TASK DETAILS:
Which lines below fall between the one containing "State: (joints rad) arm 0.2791" and the one containing "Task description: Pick"? Repeat them exactly, counting both of those lines, and add nothing else.

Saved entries
==============================
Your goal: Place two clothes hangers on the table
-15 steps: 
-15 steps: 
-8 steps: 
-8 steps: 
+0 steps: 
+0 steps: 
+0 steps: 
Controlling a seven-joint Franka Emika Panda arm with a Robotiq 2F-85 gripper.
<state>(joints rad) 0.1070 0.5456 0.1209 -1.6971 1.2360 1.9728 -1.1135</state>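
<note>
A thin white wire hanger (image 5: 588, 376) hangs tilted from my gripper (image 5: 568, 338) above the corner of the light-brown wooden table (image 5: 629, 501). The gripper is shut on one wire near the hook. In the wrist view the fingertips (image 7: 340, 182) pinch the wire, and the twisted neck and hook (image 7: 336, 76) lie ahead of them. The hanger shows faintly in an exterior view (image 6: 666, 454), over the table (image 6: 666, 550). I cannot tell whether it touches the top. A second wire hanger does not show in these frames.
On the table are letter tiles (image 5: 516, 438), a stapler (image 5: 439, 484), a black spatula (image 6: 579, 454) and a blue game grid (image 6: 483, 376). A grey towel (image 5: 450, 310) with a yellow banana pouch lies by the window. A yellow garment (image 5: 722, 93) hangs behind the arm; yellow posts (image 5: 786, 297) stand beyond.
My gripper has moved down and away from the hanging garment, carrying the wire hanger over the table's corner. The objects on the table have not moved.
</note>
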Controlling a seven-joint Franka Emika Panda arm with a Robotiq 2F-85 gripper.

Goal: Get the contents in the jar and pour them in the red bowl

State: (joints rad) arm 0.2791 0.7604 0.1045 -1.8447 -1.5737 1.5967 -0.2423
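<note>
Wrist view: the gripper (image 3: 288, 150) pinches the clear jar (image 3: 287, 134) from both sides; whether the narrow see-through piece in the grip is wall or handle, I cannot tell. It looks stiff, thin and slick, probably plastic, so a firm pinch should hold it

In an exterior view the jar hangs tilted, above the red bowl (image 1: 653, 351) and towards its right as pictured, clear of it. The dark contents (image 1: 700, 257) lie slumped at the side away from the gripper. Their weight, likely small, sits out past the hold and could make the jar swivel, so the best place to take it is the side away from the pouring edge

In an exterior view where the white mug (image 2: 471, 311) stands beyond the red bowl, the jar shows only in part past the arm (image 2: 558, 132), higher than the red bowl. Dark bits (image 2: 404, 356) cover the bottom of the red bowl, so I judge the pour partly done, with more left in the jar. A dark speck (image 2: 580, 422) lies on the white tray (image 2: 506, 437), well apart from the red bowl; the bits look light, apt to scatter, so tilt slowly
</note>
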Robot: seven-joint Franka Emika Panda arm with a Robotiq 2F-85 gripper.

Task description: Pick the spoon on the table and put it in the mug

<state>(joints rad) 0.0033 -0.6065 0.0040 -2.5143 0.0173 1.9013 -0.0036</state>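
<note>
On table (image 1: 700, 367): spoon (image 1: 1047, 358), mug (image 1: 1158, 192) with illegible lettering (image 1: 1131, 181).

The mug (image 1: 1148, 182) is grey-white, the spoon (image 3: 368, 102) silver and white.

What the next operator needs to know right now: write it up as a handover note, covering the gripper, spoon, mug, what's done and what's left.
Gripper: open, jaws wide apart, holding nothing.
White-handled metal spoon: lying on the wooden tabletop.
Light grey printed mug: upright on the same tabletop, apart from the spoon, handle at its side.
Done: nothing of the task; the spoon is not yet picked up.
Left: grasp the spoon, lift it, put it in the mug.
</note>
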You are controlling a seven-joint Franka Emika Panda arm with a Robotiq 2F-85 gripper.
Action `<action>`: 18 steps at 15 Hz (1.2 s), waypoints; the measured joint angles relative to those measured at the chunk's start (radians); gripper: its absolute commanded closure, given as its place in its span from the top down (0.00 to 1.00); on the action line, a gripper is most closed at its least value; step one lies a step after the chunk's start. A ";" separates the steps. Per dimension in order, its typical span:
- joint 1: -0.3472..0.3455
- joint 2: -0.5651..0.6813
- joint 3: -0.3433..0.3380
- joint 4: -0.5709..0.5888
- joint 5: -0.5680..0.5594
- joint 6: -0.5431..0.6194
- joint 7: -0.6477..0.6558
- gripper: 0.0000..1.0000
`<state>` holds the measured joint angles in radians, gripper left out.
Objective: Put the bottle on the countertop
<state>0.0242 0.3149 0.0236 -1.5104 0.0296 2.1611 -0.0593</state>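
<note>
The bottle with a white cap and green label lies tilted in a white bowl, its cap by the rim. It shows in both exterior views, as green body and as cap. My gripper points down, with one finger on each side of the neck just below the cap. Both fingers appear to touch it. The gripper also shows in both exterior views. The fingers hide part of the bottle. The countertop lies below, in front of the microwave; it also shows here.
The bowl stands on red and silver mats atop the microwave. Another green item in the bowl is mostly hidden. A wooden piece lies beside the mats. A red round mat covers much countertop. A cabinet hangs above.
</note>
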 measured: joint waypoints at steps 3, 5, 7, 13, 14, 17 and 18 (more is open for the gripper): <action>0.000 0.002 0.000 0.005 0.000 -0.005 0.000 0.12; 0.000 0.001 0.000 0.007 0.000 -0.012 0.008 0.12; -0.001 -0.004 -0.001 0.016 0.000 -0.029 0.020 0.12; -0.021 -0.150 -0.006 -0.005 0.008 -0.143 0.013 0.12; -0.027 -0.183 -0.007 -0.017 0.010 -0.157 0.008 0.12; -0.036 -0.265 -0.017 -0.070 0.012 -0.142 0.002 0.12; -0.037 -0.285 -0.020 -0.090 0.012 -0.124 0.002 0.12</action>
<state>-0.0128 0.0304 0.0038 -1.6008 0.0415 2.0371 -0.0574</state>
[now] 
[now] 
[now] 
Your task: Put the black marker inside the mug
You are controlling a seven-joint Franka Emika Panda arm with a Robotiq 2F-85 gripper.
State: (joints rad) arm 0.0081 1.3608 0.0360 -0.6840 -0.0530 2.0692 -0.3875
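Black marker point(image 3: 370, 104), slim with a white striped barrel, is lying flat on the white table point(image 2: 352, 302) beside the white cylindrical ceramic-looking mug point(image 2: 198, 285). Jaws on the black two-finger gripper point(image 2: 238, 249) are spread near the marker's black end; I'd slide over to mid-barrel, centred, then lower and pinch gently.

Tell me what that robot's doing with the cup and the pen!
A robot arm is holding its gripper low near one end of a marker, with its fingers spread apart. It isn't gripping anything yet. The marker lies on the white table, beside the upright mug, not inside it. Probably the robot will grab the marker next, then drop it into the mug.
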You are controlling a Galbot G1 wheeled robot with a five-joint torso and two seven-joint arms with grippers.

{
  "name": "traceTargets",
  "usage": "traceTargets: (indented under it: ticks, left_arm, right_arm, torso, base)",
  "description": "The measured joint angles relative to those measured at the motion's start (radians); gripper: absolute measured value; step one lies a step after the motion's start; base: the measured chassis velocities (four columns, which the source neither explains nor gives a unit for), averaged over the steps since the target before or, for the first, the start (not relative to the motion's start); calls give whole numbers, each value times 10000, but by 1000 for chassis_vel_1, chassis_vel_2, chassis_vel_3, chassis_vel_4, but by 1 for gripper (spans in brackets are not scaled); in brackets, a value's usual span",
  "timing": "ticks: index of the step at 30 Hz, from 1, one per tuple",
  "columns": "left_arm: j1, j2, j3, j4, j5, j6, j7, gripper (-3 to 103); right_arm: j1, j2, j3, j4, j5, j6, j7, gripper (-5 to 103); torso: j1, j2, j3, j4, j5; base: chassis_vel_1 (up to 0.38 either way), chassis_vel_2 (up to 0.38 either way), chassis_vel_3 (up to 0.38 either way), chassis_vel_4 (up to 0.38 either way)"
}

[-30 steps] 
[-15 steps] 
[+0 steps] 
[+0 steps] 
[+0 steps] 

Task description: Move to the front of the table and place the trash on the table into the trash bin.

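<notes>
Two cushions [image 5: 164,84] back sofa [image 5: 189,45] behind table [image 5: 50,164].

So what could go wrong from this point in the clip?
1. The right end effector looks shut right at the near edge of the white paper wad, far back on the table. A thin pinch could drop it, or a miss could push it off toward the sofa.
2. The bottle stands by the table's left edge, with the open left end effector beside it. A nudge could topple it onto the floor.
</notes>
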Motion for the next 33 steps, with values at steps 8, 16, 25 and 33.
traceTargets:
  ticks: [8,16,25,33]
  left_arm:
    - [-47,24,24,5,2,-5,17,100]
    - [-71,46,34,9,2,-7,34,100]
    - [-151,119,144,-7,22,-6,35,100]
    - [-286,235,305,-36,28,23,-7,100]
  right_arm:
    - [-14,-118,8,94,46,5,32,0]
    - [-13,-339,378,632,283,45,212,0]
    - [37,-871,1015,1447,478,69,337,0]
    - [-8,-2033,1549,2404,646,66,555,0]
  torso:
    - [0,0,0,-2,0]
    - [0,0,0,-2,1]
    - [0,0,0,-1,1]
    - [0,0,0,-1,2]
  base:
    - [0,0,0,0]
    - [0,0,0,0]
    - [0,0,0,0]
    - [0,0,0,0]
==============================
ANSWER TO THE EXERCISE:
State: (joints rad) arm 0.2791 0.7604 0.1045 -1.8447 -1.5737 1.5967 -0.2423
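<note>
Wrist view: the gripper (image 3: 288, 150) pinches the clear jar (image 3: 287, 134) from both sides; whether the narrow see-through piece in the grip is wall or handle, I cannot tell. It looks stiff, thin and slick, probably plastic, so a firm pinch should hold it

In an exterior view the jar hangs tilted, above the red bowl (image 1: 653, 351) and towards its right as pictured, clear of it. The dark contents (image 1: 700, 257) lie slumped at the side away from the gripper. Their weight, likely small, sits out past the hold and could make the jar swivel, so the best place to take it is the side away from the pouring edge

In an exterior view where the white mug (image 2: 471, 311) stands beyond the red bowl, the jar shows only in part past the arm (image 2: 558, 132), higher than the red bowl. Dark bits (image 2: 404, 356) cover the bottom of the red bowl, so I judge the pour partly done, with more left in the jar. A dark speck (image 2: 580, 422) lies on the white tray (image 2: 506, 437), well apart from the red bowl; the bits look light, apt to scatter, so tilt slowly
</note>
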Robot: seven-joint Franka Emika Panda arm with a Robotiq 2F-85 gripper.

Task description: Pick the spoon on the table and put it in the mug

That completes the answer, and no more is expected.